---
title: "Does m_1 Actually Identify δ?"
subtitle: "Foundational Report 14"
description: |
Matched-design parameter recovery testing whether adding risky choices
(model m_1) delivers the δ identification gain over uncertain-only choices
(model m_0) that the theoretical argument in Report 5 predicts.
categories: [foundations, validation, identification, m_0, m_1]
execute:
cache: true
---
```{python}
#| label: setup
#| include: false
import sys, os, json, glob, warnings
warnings.filterwarnings('ignore')
sys.path.insert(0, os.path.join(os.getcwd(), '..'))
project_root = os.path.dirname(os.path.dirname(os.getcwd()))
sys.path.insert(0, project_root)
import numpy as np
import pandas as pd
import matplotlib.pyplot as plt
from scipy import stats
np.random.seed(2026)
ROOT = os.path.join(project_root, "results", "parameter_recovery", "m1_matched_comparison")
CONDITIONS = ["A_m0_M25", "B_m0_M50", "C_m1_M25N25", "D_m1_M50N50"]
COND_LABELS = {
"A_m0_M25": "A: m_0, M=25",
"B_m0_M50": "B: m_0, M=50",
"C_m1_M25N25":"C: m_1, M=25+N=25",
"D_m1_M50N50":"D: m_1, M=50+N=50",
}
COND_COLORS = {
"A_m0_M25": "#cccccc",
"B_m0_M50": "#7f7f7f",
"C_m1_M25N25": "#1f77b4",
"D_m1_M50N50": "#08306b",
}
K, D_dim = 3, 5
```
## Introduction
[Report 5](05_adding_risky_choices.qmd) argues, on identification-theoretic grounds, that adding risky choices to an uncertain-choice study should sharpen the recovery of the utility increments $\boldsymbol{\delta}$ in model `m_1` relative to model `m_0`. The argument rests on the structural observation that risky-choice expected utilities depend only on $\boldsymbol{\upsilon}$ (and hence $\boldsymbol{\delta}$), not on $\boldsymbol{\beta}$, so risky choices break the multiplicative $(\boldsymbol{\beta}, \boldsymbol{\delta})$ coupling that limits learning about $\boldsymbol{\delta}$ from uncertain choices alone.

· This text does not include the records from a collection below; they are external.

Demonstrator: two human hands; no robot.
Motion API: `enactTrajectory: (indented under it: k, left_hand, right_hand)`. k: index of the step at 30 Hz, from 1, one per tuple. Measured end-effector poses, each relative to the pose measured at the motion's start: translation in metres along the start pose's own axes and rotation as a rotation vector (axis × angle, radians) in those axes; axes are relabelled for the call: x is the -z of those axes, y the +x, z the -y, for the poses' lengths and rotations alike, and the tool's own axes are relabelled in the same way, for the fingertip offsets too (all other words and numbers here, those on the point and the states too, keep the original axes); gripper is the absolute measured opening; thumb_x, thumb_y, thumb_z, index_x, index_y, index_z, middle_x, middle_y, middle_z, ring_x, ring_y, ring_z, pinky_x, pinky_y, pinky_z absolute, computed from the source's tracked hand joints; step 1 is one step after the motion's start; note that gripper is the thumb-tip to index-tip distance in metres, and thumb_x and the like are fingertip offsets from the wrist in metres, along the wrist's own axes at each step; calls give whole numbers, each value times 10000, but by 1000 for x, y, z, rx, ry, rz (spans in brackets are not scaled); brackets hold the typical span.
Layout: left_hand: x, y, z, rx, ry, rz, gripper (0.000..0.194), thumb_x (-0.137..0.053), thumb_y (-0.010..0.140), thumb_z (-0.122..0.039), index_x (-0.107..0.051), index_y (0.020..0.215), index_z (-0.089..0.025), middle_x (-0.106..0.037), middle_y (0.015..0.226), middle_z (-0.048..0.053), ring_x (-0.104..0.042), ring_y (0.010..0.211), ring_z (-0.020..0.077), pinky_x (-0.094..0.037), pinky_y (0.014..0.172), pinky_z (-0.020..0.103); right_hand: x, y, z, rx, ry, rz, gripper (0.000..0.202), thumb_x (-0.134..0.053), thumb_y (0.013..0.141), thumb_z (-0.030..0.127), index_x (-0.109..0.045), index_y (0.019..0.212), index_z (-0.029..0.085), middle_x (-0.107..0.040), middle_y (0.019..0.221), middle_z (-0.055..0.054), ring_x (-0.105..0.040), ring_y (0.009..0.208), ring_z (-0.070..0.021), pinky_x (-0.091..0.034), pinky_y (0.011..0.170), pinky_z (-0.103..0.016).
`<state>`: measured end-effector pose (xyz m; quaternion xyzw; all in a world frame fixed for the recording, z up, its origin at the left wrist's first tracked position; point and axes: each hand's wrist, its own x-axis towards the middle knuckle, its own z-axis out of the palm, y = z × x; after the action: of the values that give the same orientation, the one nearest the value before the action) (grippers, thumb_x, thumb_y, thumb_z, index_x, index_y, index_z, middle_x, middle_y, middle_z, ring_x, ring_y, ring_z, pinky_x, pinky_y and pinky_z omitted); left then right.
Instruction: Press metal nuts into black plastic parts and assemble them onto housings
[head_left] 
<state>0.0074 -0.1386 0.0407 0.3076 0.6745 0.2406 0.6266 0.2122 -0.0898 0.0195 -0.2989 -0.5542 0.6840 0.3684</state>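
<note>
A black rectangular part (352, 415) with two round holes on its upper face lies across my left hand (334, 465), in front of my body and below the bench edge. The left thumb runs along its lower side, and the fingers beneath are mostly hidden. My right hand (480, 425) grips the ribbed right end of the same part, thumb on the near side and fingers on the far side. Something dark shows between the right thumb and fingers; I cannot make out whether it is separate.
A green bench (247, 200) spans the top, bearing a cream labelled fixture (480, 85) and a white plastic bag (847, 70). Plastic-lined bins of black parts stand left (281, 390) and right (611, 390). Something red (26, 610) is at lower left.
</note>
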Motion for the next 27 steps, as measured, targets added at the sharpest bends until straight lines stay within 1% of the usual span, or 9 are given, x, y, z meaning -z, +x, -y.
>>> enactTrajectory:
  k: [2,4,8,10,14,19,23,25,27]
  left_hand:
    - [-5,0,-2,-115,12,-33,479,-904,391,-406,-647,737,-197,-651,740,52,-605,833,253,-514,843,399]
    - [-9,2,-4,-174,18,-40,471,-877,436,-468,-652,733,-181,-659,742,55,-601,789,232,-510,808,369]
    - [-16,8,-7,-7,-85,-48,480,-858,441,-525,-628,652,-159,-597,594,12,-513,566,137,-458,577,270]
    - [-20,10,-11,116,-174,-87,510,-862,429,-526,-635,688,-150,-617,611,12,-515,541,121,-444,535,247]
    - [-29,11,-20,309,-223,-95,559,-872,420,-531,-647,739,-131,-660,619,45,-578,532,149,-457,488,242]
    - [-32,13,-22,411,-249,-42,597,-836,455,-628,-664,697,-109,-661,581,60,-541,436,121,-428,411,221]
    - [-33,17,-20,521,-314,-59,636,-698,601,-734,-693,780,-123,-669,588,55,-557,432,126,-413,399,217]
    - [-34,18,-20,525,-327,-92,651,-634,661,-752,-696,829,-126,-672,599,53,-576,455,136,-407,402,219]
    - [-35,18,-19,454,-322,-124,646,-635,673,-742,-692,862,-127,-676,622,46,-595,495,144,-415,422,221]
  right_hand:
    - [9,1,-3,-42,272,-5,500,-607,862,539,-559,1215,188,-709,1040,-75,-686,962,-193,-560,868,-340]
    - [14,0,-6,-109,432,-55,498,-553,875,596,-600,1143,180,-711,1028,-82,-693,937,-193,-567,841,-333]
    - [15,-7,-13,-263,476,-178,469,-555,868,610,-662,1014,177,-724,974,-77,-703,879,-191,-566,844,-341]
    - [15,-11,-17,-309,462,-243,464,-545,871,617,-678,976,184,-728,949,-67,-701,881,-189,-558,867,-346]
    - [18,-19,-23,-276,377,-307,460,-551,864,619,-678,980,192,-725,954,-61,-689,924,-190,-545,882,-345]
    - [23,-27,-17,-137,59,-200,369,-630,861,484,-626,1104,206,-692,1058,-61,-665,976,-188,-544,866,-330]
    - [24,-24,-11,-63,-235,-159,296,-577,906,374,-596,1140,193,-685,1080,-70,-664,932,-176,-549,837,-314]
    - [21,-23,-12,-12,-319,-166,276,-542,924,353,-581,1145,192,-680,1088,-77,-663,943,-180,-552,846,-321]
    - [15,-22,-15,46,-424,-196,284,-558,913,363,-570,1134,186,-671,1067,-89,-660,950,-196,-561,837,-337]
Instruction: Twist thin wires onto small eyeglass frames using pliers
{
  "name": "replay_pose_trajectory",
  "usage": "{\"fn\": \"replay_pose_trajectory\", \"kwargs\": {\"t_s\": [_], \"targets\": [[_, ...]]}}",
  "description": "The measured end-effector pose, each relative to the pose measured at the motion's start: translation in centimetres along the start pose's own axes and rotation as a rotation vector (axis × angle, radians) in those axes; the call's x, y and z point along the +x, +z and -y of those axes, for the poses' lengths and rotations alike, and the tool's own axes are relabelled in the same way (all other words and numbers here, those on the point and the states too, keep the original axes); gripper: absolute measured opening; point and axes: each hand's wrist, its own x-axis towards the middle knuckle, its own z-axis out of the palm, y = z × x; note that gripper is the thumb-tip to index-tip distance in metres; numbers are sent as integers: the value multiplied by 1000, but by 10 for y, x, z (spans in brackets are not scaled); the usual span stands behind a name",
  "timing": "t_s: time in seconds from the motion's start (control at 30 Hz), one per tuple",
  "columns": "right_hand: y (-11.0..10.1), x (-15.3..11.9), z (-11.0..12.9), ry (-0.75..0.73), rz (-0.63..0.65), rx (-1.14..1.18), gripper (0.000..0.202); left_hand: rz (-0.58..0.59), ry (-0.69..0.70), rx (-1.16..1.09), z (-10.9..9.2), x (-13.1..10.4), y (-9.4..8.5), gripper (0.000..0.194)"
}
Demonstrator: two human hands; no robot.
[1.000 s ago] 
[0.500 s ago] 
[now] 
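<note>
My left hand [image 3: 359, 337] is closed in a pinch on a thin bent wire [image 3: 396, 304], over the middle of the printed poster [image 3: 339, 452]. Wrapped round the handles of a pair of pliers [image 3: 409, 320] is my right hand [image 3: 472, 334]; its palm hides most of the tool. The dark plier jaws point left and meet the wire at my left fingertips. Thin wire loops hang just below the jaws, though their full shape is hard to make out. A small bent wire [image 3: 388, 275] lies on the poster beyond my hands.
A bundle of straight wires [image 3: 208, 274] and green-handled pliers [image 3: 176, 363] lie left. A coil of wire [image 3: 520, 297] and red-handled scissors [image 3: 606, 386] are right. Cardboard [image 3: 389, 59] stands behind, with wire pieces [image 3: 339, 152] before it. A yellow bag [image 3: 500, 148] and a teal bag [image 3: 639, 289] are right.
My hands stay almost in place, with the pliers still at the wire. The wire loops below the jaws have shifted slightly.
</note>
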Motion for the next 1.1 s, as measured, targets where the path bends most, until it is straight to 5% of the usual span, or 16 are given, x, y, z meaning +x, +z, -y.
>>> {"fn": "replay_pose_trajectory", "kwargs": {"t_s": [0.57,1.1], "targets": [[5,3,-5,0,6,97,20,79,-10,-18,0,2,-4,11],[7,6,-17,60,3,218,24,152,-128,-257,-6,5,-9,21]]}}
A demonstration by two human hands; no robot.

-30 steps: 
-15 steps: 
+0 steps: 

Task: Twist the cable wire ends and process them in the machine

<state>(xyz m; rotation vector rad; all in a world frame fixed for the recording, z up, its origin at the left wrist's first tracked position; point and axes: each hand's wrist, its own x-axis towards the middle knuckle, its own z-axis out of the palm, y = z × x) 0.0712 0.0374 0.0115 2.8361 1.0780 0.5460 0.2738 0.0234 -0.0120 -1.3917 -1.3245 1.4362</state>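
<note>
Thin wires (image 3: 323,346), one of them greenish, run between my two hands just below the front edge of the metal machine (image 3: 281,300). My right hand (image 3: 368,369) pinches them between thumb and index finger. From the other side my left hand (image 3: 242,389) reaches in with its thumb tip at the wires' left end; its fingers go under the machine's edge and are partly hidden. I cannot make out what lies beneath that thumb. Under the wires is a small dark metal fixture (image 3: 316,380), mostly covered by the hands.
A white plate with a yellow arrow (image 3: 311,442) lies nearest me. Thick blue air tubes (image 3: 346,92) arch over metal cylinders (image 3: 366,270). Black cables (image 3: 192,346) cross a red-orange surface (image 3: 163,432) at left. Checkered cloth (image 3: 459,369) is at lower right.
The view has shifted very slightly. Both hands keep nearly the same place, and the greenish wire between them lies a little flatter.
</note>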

This is a claim about likelihood structure. Its empirical force depends on whether the additional information that risky choices provide is substantial *at the sample sizes and lottery designs actually used in practice*. The recovery study reported in Report 5 was incomplete — the four-way comparison it scoped (m_0 at M=25; m_0 at M=50 with same alternatives; m_0 at M=50 with new alternatives; m_1 at M=25+N=25) was never fully executed. The headline m_1 number in [results/parameter_recovery/m1_recovery/](../../results/parameter_recovery/m1_recovery/) was computed against m_0 fits using different study designs and different true-parameter draws, so the comparison was not strictly matched.
::: {.callout-important}
## Why this matters now
[Report 13](13_concentrated_delta_prior.qmd) ruled out Route 2 (concentrated δ prior) as an identification improvement: it is prior regularization, not identification. Route 3 (hierarchical pooling, implemented in `h_m01`) does not break the single-cell likelihood coupling. That leaves **Route 1 (adding risky choices) as the only proposed remedy that could improve identification in the likelihood-based sense.** Before committing to a hierarchical Route 1 model (`h_m11`) for the alignment study, we need empirical confirmation that the single-level Route 1 model actually delivers the predicted δ-identification gain.
:::
### What this report does
This report runs a strictly matched-design parameter recovery study. For each of 30 iterations:
1. A single true parameter vector $(\alpha, \boldsymbol{\beta}, \boldsymbol{\delta})$ is drawn from the `m_1` simulation priors.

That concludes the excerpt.